All lines of the data shown below should be output exactly as they stand.

* [PROVIDED MATERIAL]
****************************************

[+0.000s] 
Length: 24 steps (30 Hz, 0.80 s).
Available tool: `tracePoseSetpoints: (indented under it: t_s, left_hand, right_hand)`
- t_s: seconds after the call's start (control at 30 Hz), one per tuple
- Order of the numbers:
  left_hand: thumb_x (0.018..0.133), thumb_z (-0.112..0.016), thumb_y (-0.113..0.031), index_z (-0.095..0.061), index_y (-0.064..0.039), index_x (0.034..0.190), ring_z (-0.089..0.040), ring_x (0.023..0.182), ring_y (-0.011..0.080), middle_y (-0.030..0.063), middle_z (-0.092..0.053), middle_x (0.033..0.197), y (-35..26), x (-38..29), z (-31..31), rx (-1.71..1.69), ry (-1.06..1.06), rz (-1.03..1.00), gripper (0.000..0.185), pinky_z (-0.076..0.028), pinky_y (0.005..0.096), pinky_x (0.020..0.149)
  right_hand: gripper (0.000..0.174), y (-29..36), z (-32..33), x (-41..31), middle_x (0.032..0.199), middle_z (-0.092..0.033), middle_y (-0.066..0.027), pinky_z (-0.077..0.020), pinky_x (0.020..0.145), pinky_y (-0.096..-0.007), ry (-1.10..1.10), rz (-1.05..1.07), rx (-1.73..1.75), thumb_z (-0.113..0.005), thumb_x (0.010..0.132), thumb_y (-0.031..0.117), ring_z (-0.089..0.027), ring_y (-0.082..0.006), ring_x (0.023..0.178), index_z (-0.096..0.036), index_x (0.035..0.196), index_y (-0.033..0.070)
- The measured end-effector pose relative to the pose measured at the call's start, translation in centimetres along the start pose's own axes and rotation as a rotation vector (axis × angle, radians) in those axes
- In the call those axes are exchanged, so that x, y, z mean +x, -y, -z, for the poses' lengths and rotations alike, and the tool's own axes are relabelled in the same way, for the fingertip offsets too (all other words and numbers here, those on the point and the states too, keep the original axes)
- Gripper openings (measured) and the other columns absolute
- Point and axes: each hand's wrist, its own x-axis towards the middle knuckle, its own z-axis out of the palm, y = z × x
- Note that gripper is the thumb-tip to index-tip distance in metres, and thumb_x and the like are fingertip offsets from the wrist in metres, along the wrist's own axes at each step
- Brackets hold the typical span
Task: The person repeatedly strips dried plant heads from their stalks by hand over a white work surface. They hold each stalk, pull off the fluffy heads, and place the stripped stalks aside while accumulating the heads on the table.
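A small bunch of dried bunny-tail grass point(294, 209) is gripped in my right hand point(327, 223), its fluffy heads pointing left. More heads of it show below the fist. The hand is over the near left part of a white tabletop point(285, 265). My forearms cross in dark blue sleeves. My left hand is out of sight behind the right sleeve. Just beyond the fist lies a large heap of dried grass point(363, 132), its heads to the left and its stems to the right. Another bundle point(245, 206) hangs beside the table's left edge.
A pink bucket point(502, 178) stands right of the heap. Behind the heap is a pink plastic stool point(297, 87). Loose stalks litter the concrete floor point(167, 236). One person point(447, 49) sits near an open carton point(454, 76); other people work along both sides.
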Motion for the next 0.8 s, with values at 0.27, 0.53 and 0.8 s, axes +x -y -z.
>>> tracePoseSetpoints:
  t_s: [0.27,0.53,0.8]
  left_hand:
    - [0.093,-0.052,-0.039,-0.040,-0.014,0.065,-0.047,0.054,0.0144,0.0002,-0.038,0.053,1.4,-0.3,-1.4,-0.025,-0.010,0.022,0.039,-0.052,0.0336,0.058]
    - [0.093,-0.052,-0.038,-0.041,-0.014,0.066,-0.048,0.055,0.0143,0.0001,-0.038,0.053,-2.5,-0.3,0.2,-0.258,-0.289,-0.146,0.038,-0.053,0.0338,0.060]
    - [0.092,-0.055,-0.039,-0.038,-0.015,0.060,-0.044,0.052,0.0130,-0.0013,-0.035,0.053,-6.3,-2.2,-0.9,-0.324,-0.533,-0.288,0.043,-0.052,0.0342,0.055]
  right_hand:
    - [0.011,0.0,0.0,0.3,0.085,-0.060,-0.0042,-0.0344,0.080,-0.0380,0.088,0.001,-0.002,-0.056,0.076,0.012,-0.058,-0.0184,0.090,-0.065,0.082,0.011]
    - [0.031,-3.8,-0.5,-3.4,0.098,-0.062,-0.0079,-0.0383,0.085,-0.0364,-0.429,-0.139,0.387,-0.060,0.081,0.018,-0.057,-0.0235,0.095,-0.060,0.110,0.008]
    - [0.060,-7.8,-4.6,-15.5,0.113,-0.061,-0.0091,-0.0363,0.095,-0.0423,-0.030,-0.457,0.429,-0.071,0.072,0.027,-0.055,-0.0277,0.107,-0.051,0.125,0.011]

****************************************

* [OUTPUT BELOW]
[+0.000s] 
Length: 24 steps (30 Hz, 0.80 s).
Available tool: `tracePoseSetpoints: (indented under it: t_s, left_hand, right_hand)`
- t_s: seconds after the call's start (control at 30 Hz), one per tuple
- Order of the numbers:
  left_hand: thumb_x (0.018..0.133), thumb_z (-0.112..0.016), thumb_y (-0.113..0.031), index_z (-0.095..0.061), index_y (-0.064..0.039), index_x (0.034..0.190), ring_z (-0.089..0.040), ring_x (0.023..0.182), ring_y (-0.011..0.080), middle_y (-0.030..0.063), middle_z (-0.092..0.053), middle_x (0.033..0.197), y (-35..26), x (-38..29), z (-31..31), rx (-1.71..1.69), ry (-1.06..1.06), rz (-1.03..1.00), gripper (0.000..0.185), pinky_z (-0.076..0.028), pinky_y (0.005..0.096), pinky_x (0.020..0.149)
  right_hand: gripper (0.000..0.174), y (-29..36), z (-32..33), x (-41..31), middle_x (0.032..0.199), middle_z (-0.092..0.033), middle_y (-0.066..0.027), pinky_z (-0.077..0.020), pinky_x (0.020..0.145), pinky_y (-0.096..-0.007), ry (-1.10..1.10), rz (-1.05..1.07), rx (-1.73..1.75), thumb_z (-0.113..0.005), thumb_x (0.010..0.132), thumb_y (-0.031..0.117), ring_z (-0.089..0.027), ring_y (-0.082..0.006), ring_x (0.023..0.178), index_z (-0.096..0.036), index_x (0.035..0.196), index_y (-0.033..0.070)
- The measured end-effector pose relative to the pose measured at the call's start, translation in centimetres along the start pose's own axes and rotation as a rotation vector (axis × angle, radians) in those axes
- In the call those axes are exchanged, so that x, y, z mean +x, -y, -z, for the poses' lengths and rotations alike, and the tool's own axes are relabelled in the same way, for the fingertip offsets too (all other words and numbers here, those on the point and the states too, keep the original axes)
- Gripper openings (measured) and the other columns absolute
- Point and axes: each hand's wrist, its own x-axis towards the middle knuckle, its own z-axis out of the palm, y = z × x
- Note that gripper is the thumb-tip to index-tip distance in metres, and thumb_x and the like are fingertip offsets from the wrist in metres, along the wrist's own axes at each step
- Brackets hold the typical span
Task: The person repeatedly strips dried plant heads from their stalks by hand over a white work surface. They hold each stalk, pull off the fluffy heads, and place the stripped stalks aside while accumulating the heads on the table.
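A small bunch of dried bunny-tail grass point(294, 209) is gripped in my right hand point(327, 223), its fluffy heads pointing left. More heads of it show below the fist. The hand is over the near left part of a white tabletop point(285, 265). My forearms cross in dark blue sleeves. My left hand is out of sight behind the right sleeve. Just beyond the fist lies a large heap of dried grass point(363, 132), its heads to the left and its stems to the right. Another bundle point(245, 206) hangs beside the table's left edge.
A pink bucket point(502, 178) stands right of the heap. Behind the heap is a pink plastic stool point(297, 87). Loose stalks litter the concrete floor point(167, 236). One person point(447, 49) sits near an open carton point(454, 76); other people work along both sides.
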Motion for the next 0.8 s, with values at 0.27, 0.53 and 0.8 s, axes +x -y -z.
>>> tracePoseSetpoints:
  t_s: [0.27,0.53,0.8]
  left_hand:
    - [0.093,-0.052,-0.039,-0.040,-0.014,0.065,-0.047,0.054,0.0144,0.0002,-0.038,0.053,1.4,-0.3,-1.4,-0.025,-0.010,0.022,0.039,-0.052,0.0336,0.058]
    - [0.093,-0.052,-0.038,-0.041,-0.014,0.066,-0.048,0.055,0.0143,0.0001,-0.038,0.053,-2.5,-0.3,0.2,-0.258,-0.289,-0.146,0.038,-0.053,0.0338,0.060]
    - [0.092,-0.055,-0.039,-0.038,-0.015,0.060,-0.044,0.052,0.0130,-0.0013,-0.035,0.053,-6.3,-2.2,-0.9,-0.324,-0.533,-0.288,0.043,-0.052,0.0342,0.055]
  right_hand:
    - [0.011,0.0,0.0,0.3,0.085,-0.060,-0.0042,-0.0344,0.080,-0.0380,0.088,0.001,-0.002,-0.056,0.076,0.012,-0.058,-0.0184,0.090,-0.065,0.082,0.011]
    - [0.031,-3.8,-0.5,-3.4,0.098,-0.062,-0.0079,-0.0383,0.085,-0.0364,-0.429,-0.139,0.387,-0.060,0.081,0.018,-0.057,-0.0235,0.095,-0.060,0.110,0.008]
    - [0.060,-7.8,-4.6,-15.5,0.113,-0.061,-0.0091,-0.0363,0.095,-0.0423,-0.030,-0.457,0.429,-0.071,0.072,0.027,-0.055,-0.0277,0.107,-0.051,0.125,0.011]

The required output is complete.